Watch: How startups scale

As a founder, getting a good idea off the ground, identifying who will benefit from it, and figuring out how you can make money in the process is only half the battle. 

Unless completely bootstrapping your business is in the cards, you’ll probably need to raise money by courting investors, explaining why they should care, developing deadlines for key objectives, and creating a product roadmap that revolves around a target audience. 

Even if your company’s growth is tied to the money you have in hand, knowing how investors evaluate businesses can help you develop a solid business plan, revenue model, and avoid pitfalls that can sometimes cause growing pains later or even spell doom for a business.

To glean insights from both sides of the negotiation table, Pilot CEO and co-founder Waseem Daher sat down with two well-known startup investors and operators for an hour-long webinar on how startups scale:

Key takeaways:

  • Choosing the right market for your business early because it can get increasingly difficult to pivot later.
  • Consider two key questions as you’re building your business: Does everyone need your product? Does the whole company use it, or does someone very powerful at your company care a lot about it?
  • Don’t overestimate your product-market fit or get away from your core group of users too early while you’re scaling.
  • Stay super close to your users and figure out why they're obsessed with your product and why they need it.
  • Pace, rather than perfection, can be more beneficial to early stage startups that are scaling.
  • As you’re growing and hiring new people, develop processes that monitor how resources are allocated and what employees are working on at a project level.
  • You may be rewarded early on for churning out new products or features, but focus on maintaining and fixing what was built over time.
  • As your company grows, consider stepping away from some tasks and trusting the employees that you’ve hired to do their jobs.
  • Rather than focusing on individual projects and day-to-day operations, consider spending more time on hiring, cultivating, and supporting leaders. 

On common, early-stage mistakes that founders make 

Will Gaybrick, who, at one point in time, served as Stripe’s head of payments, CPO, and CFO, said that founders often find it difficult to select a market that they want to pursue. 

“This is something that you can over engineer for sure,” Gaybrick said. “I think, broadly speaking, once you choose that market and that canonical user, you're going to be with them for a long time.” 

While it’s easy to spend too much time on it, choosing the right market for your business is key early on because it can get increasingly difficult over time to change course. 

The key, he explained, is to “think hard about what budget you're in, who's the decision maker, and what are you proportional to — are you proportional to revenue, are you proportional to number of employees, and other things like that in terms of how you monetize.”

As a former venture capitalist at Thrive Capital, Gaybrick said he often used two key questions to evaluate B2B companies: Does everyone need your product?
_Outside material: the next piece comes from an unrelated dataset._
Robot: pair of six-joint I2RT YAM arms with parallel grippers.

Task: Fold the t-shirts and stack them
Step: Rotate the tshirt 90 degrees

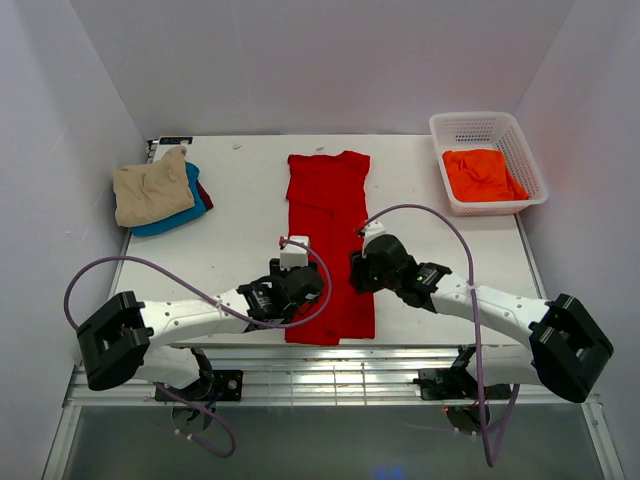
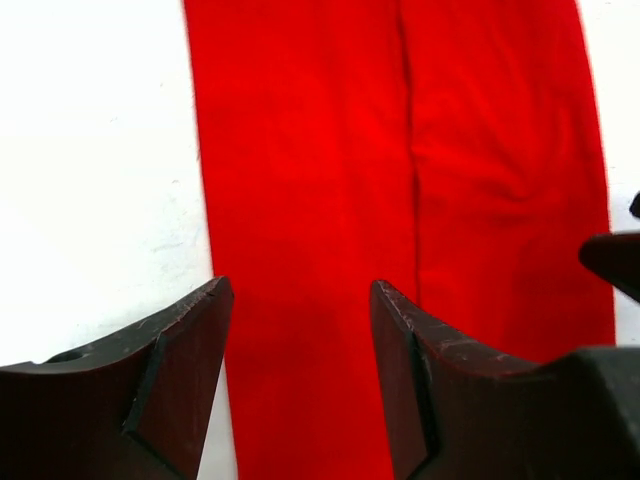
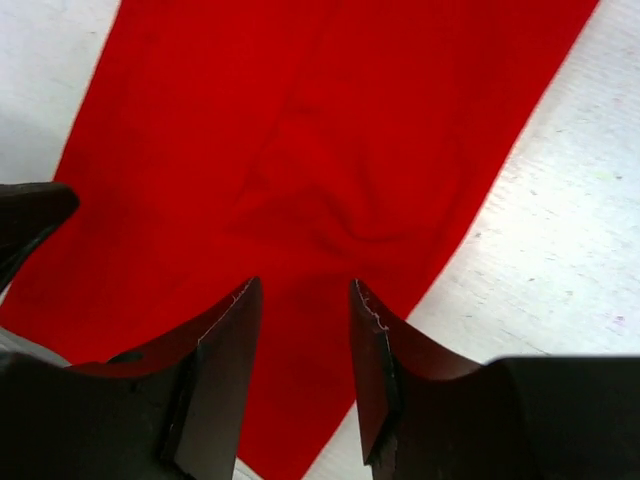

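Left tool (image 2: pixel 299 283) and right tool (image 3: pixel 305 282) partly hide the red t-shirt (image 1: pixel 328 200).

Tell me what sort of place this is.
Most likely a robotics lab test cell, not a home: a bare white table boxed in by plain white walls, a left arm and right arm mounted at its near edge, and a bright red t-shirt laid out as practice laundry.

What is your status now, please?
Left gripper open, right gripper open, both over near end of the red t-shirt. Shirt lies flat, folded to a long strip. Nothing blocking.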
Does the whole company use it, or does someone very powerful at your company care a lot about it? 

“I'd say that’s one thing that I think people do get wrong early on,” he said.

It can also be easy for founders to overestimate their product-market fit and get away from their core group of users too early while they’re scaling. 
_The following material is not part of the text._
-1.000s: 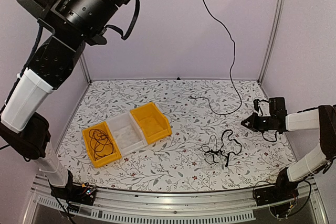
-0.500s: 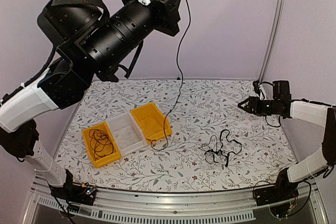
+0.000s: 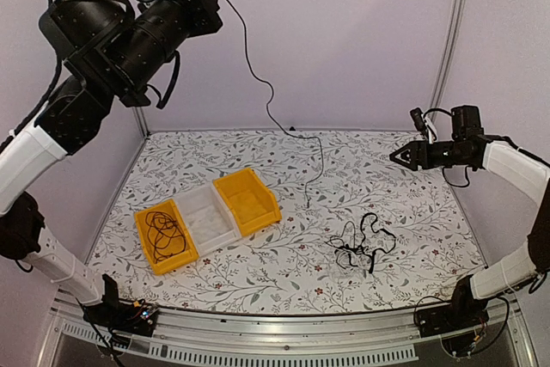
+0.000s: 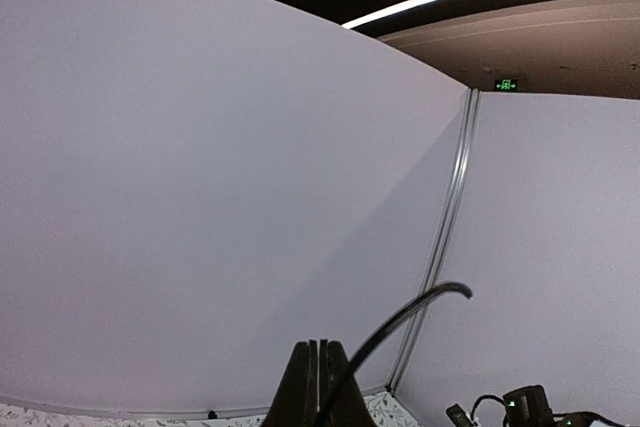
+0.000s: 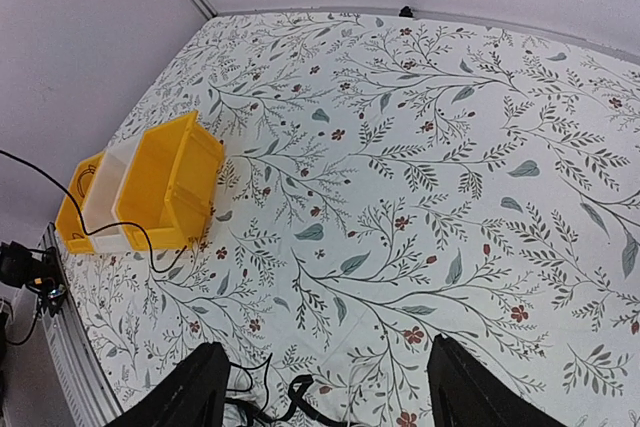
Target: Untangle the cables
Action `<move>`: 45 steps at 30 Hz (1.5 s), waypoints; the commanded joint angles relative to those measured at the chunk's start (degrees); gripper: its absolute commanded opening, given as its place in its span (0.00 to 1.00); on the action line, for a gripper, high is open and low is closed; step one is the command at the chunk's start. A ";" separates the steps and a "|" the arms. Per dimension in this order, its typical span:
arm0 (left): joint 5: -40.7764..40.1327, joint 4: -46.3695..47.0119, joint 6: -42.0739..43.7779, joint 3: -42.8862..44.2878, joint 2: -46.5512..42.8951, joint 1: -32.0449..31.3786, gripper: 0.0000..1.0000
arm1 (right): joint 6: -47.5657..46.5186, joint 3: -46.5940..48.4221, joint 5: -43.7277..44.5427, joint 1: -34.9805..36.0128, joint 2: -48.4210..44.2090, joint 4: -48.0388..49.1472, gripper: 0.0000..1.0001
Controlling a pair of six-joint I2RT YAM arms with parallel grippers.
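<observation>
Left gripper [image 4: 318, 372]: raised high over the table's [image 3: 412, 212] far left, jaws shut on a black cable [image 4: 400, 312].

Cable: one thin black cord. It hangs from the left gripper in a slack curve across the back wall. Its free end dangles just right of the right bin [image 3: 249, 199]; whether it touches the table cannot be told.

Right gripper [image 5: 325, 342]: held above the table's right side, jaws spread wide, holding nothing.

Tangle [image 3: 361, 247]: several black cords in loose knotted loops, lying on the table at near right, below and left of the right gripper and apart from it.

Bins: three in a touching row at near left.
- Left bin [image 3: 176, 266]: yellow, holds a coil [image 3: 163, 229] of black cord.
- Middle bin [image 3: 210, 221]: clear.
- Right bin: yellow.
</observation>
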 commanded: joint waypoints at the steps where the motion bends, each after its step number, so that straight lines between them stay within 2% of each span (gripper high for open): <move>1: 2.36 -13.14 -5.67 7.01 0.26 4.48 0.00 | -2.88 -1.15 -1.24 -0.06 -2.58 -2.79 0.72; 8: 3.42 -16.31 -7.25 5.85 -1.89 7.43 0.00 | -2.76 -2.87 -1.51 -0.08 -3.24 -2.21 0.72; 18: 5.46 -16.42 -15.09 -10.39 -8.93 13.40 0.00 | -2.62 -4.08 -2.31 -0.05 -3.33 -1.86 0.71; 22: 5.58 -15.98 -15.78 -13.02 -10.68 14.56 0.00 | -2.62 -5.05 -2.39 -0.06 -3.49 -1.82 0.71; 33: 2.48 -15.87 -4.06 2.25 -8.58 14.08 0.00 | -2.77 -6.78 -2.29 -0.01 -4.68 -1.62 0.71; 39: 3.48 -10.21 2.46 4.97 -8.75 12.42 0.00 | -3.38 -7.78 -1.55 -0.01 -5.83 -2.12 0.71; 45: 4.59 -10.73 5.15 9.51 -5.17 11.11 0.00 | -3.50 -7.99 -1.50 -0.08 -6.23 -1.99 0.71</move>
“You want to stay super close to your users and figure out why they're obsessed with your product and why so many of your users need your product,” Gaybrick explained. 

Pat Grady, who has been a Sequoia partner since 2007, said that pace, rather than perfection, tends to be more beneficial for early-stage startups. 

“There's a class of startups that never really get off the ground because they're too worried about looking silly or too worried about getting things exactly right, and what really matters is just getting a little bit better every day,” Grady explained. “It's okay if you start with something that's not exactly right as long as you're listening, incorporating feedback, and getting a little bit better every day.”

On the other hand, it can also be easy for founders to mistakenly believe that their company as a whole is improving because it’s getting larger. 

“Those variables might be correlated, but there’s some independence there,” Grady said. “You can have a company that has gotten bigger but hasn't actually gotten better, meaning that your service quality or culture has deteriorated. The fundamentals that point toward long-term success have actually gotten worse, even though in the short term, the numbers have gotten bigger.”

To avoid these mistakes, founders should not only define what a quality experience should look like for customers and employees but also work on constantly improving these processes over time. 

On challenges that founders face while scaling

While Stripe always seeks to put users first when creating product roadmaps and setting priorities, the payment processor’s CPO, Will Gaybrick, said that listening to everyone and incorporating all of their feedback into the company’s plans isn’t always easy. 

“As we’ve grown, there have been times where it has gotten really hard to listen to our users and to collate and sift through the cacophony of asks that come from users of all sizes,” Gaybrick explained. 

To resolve this issue, Stripe now relies on a product operations team that’s dedicated to setting up beta tests, explaining what the company’s roadmap will be, communicating changes that happen along the way, managing a central product calendar, and getting product managers and engineers in front of users.

As Stripe grew and hired more people, it became increasingly important for the company to develop processes that monitor how resources are allocated and what employees are working on at a project level. 

“You feel like, at various stages of the company, everything is always under-resourced and yet you're growing headcount incredibly quickly,” Gaybrick said. “At a very early stage, you can actually know exactly who's working on what. You don't really need the right systems of observability to really see what exactly resources are going to.” 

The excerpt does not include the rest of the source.